> [Task requirements]: Everything in the listing below needs to be retyped exactly.

•••

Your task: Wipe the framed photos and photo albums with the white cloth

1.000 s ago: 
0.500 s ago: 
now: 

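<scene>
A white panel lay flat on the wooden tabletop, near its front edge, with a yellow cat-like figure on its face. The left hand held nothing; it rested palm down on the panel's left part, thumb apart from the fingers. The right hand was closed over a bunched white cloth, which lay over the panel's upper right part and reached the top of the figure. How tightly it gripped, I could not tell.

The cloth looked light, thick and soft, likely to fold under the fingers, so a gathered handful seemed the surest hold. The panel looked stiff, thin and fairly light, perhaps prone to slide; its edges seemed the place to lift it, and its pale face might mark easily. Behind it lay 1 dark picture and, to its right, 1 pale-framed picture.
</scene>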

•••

> [Output]:
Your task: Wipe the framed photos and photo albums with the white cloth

1.000 s ago: 
0.500 s ago: 
now: 

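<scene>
A white panel lay flat on the wooden tabletop, near its front edge, with a yellow cat-like figure on its face. The left hand held nothing; it rested palm down on the panel's left part, thumb apart from the fingers. The right hand was closed over a bunched white cloth, which lay over the panel's upper right part and reached the top of the figure. How tightly it gripped, I could not tell.

The cloth looked light, thick and soft, likely to fold under the fingers, so a gathered handful seemed the surest hold. The panel looked stiff, thin and fairly light, perhaps prone to slide; its edges seemed the place to lift it, and its pale face might mark easily. Behind it lay 1 dark picture and, to its right, 1 pale-framed picture.
</scene>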

The exercise is done now.